## TRY IT
Everything in the listing must be repeated exactly, apart from the images.

## RAW DATA
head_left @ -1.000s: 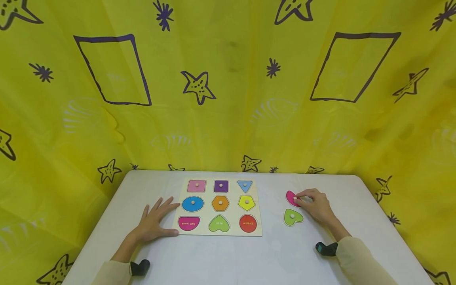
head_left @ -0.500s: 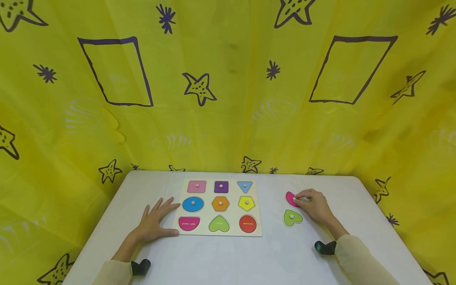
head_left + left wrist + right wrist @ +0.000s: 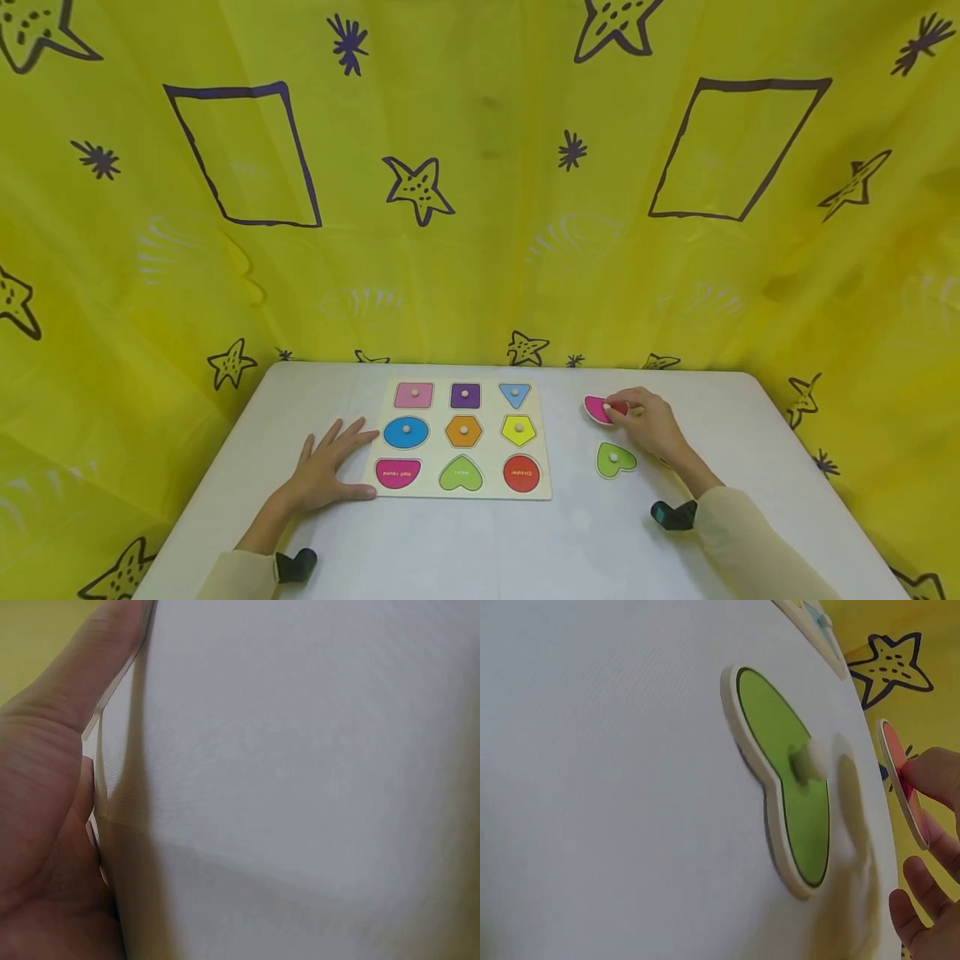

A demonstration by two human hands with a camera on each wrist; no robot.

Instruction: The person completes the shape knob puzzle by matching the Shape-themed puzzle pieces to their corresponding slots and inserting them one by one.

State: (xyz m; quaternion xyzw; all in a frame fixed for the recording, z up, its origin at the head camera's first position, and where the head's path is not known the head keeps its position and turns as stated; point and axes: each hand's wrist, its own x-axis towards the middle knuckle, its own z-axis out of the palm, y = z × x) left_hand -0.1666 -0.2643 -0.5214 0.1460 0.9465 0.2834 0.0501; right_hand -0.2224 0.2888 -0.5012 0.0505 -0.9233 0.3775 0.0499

## RESULT OF THIS EXERCISE
head_left @ -1.000s: 
head_left @ -0.500s: 
head_left + left wrist + right wrist @ +0.000s: 

A demonstration by two human hands with a camera on each wrist; no robot.

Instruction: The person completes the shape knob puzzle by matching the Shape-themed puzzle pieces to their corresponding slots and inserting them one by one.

State: (xyz m; quaternion xyzw; all in a frame fixed for the recording, z up, its origin at the head camera's first position, and where the head's path is not known the head keeps its position and turns as stated; point and axes: each hand's wrist, its own x-axis towards the middle knuckle, its own z-axis out of the palm, y = z × x) left_hand -0.1666 -0.2643 -0.5214 0.1460 0.9465 0.2834 0.0501; right_hand -0.2224 0.2888 -0.5012 0.0505 -0.9233 0.3775 0.0499

For this exercise, the answer is now complete.